WHAT IS BEING ASKED>
Retype all of the entries exactly as they appear.

(Stored entries)
┄┄┄┄┄┄┄┄┄┄
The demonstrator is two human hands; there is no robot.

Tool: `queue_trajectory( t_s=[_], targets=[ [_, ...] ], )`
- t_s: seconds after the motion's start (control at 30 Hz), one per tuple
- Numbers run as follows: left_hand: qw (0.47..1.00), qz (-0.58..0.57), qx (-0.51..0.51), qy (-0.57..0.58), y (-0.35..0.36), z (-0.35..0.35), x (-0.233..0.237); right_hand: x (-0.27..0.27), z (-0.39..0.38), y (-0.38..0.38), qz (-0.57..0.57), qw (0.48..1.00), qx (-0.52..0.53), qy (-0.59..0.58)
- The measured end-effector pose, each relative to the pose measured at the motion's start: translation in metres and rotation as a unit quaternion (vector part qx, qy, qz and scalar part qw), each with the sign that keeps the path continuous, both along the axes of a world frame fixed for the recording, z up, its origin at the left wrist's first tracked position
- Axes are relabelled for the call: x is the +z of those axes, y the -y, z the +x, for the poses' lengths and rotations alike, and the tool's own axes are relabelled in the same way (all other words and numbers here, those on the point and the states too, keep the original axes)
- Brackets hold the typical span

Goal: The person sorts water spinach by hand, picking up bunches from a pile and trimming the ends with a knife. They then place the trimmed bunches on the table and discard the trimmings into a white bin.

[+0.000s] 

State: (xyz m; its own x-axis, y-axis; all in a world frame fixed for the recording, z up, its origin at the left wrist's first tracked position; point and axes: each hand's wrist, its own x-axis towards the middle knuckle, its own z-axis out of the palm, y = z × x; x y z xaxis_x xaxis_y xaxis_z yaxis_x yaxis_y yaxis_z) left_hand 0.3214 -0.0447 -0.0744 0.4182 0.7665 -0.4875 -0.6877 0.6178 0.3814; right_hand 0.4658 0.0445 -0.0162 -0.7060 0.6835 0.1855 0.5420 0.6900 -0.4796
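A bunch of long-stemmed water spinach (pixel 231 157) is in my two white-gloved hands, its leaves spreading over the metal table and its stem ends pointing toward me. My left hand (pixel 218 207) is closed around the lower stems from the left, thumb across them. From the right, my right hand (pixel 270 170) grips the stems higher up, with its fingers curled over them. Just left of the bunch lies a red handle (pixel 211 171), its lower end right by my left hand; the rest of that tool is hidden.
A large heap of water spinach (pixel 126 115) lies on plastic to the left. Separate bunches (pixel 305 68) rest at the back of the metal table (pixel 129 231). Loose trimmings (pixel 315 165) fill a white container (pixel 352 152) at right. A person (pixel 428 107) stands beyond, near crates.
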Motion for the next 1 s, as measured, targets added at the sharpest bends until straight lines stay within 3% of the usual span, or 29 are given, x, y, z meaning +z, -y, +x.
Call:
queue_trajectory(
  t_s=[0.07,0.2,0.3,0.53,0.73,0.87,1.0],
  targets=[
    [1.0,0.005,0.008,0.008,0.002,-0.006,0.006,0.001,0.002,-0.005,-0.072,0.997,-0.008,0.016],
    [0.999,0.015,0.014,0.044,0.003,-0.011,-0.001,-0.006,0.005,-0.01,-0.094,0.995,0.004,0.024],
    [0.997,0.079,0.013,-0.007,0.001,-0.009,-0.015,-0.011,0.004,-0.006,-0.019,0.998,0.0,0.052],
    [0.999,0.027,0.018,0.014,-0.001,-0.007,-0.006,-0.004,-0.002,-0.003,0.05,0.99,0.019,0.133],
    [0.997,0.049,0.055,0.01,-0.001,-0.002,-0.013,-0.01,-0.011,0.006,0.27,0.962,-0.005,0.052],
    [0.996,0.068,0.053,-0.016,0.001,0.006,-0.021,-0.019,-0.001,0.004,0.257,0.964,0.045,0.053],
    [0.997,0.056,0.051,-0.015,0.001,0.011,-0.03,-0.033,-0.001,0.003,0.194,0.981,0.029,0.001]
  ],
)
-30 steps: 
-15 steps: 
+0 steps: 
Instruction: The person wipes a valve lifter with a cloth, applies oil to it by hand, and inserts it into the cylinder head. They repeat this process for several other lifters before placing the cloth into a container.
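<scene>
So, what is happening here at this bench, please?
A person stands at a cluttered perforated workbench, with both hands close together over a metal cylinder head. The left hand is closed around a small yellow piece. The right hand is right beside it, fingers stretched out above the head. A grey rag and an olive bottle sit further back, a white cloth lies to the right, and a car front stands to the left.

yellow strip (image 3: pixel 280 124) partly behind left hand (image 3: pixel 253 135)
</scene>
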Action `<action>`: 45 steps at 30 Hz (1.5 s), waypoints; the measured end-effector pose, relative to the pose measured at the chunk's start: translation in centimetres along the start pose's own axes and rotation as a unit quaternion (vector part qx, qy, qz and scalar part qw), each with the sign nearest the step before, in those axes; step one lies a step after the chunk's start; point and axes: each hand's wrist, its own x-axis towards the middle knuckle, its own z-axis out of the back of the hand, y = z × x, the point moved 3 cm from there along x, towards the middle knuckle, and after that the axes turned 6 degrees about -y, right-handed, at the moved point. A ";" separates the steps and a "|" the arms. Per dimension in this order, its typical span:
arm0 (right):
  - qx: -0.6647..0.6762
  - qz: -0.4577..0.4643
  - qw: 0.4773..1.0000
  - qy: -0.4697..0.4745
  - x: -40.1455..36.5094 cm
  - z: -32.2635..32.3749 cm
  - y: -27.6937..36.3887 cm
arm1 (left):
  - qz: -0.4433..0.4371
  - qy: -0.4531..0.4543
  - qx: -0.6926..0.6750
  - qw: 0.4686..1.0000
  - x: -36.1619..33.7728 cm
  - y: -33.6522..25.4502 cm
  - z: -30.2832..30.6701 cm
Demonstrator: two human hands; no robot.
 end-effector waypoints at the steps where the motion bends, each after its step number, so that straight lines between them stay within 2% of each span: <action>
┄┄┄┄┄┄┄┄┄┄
OUTPUT FOR THIS EXERCISE>
The demonstrator is two human hands; there is no robot.

Tool: `queue_trajectory( t_s=[_], targets=[ [_, ...] ], )`
- t_s: seconds after the motion's start (control at 30 Hz), one per tuple
- Numbers run as follows: left_hand: qw (0.47..1.00), qz (-0.58..0.57), qx (-0.51..0.51), qy (-0.57..0.58), y (-0.35..0.36), z (-0.35..0.35), x (-0.233..0.237); right_hand: x (-0.27..0.27), z (-0.39..0.38), y (-0.38..0.38), qz (-0.57..0.57), qw (0.48..1.00), qx (-0.52..0.53), qy (-0.59..0.58)
- The measured end-effector pose, each relative to the pose measured at the motion's start: translation in metres and rotation as a unit quaternion (vector part qx, qy, qz and scalar part qw), each with the sign that keeps the path continuous, both along the axes of a world frame fixed for the recording, z up, its origin at the left wrist's first tracked position
- Axes are relabelled for the call: x is the +z of those axes, y the -y, z the +x, for the poses' lengths and rotations alike, and the tool's own axes are relabelled in the same way (all other words and numbers here, those on the point and the states too, keep the original axes)
- Brackets hold the typical span

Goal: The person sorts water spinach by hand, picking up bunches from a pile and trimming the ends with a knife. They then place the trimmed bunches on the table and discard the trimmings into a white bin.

[+0.000s] 

State: (xyz m; its own x-axis, y-axis; all in a world frame fixed for the recording, z up, its origin at the left wrist's first tracked position; point and axes: each hand's wrist, its own x-axis towards the middle knuckle, its own z-axis out of the palm, y = z × x; x y z xaxis_x xaxis_y xaxis_z yaxis_x yaxis_y yaxis_z) left_hand 0.3214 -0.0447 -0.0744 0.4182 0.7665 -0.4875 -0.6877 0.6178 0.3814; right_hand 0.4658 0.0445 -0.0162 -0.7060 0.6835 0.1855 0.5420 0.6900 -0.4796
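A bunch of long-stemmed water spinach (pixel 231 157) is in my two white-gloved hands, its leaves spreading over the metal table and its stem ends pointing toward me. My left hand (pixel 218 207) is closed around the lower stems from the left, thumb across them. From the right, my right hand (pixel 270 170) grips the stems higher up, with its fingers curled over them. Just left of the bunch lies a red handle (pixel 211 171), its lower end right by my left hand; the rest of that tool is hidden.
A large heap of water spinach (pixel 126 115) lies on plastic to the left. Separate bunches (pixel 305 68) rest at the back of the metal table (pixel 129 231). Loose trimmings (pixel 315 165) fill a white container (pixel 352 152) at right. A person (pixel 428 107) stands beyond, near crates.
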Motion for the next 1 s, as measured, targets added at the sharpest bends until straight lines stay within 3% of the usual span, or 29 are given, x, y, z meaning +z, -y, +x.
Call:
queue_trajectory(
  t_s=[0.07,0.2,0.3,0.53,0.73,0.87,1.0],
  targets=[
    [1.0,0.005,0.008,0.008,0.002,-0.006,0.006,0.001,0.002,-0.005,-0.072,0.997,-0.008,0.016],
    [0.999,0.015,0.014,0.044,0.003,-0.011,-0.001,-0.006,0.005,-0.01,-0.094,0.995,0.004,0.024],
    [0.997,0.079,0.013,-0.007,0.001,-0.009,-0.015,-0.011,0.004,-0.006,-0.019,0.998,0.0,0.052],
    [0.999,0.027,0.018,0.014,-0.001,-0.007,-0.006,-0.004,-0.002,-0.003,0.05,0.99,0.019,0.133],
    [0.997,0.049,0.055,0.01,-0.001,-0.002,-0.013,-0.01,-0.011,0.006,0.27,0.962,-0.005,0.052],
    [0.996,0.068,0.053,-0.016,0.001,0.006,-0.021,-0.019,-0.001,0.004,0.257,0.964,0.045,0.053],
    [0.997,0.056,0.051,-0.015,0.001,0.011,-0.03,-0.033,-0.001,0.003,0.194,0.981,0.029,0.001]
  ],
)
-30 steps: 
-15 steps: 
+0 steps: 
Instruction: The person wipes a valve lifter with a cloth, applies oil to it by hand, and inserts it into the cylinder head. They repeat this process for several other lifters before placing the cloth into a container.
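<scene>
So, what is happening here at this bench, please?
A person stands at a cluttered perforated workbench, with both hands close together over a metal cylinder head. The left hand is closed around a small yellow piece. The right hand is right beside it, fingers stretched out above the head. A grey rag and an olive bottle sit further back, a white cloth lies to the right, and a car front stands to the left.

yellow strip (image 3: pixel 280 124) partly behind left hand (image 3: pixel 253 135)
</scene>
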Action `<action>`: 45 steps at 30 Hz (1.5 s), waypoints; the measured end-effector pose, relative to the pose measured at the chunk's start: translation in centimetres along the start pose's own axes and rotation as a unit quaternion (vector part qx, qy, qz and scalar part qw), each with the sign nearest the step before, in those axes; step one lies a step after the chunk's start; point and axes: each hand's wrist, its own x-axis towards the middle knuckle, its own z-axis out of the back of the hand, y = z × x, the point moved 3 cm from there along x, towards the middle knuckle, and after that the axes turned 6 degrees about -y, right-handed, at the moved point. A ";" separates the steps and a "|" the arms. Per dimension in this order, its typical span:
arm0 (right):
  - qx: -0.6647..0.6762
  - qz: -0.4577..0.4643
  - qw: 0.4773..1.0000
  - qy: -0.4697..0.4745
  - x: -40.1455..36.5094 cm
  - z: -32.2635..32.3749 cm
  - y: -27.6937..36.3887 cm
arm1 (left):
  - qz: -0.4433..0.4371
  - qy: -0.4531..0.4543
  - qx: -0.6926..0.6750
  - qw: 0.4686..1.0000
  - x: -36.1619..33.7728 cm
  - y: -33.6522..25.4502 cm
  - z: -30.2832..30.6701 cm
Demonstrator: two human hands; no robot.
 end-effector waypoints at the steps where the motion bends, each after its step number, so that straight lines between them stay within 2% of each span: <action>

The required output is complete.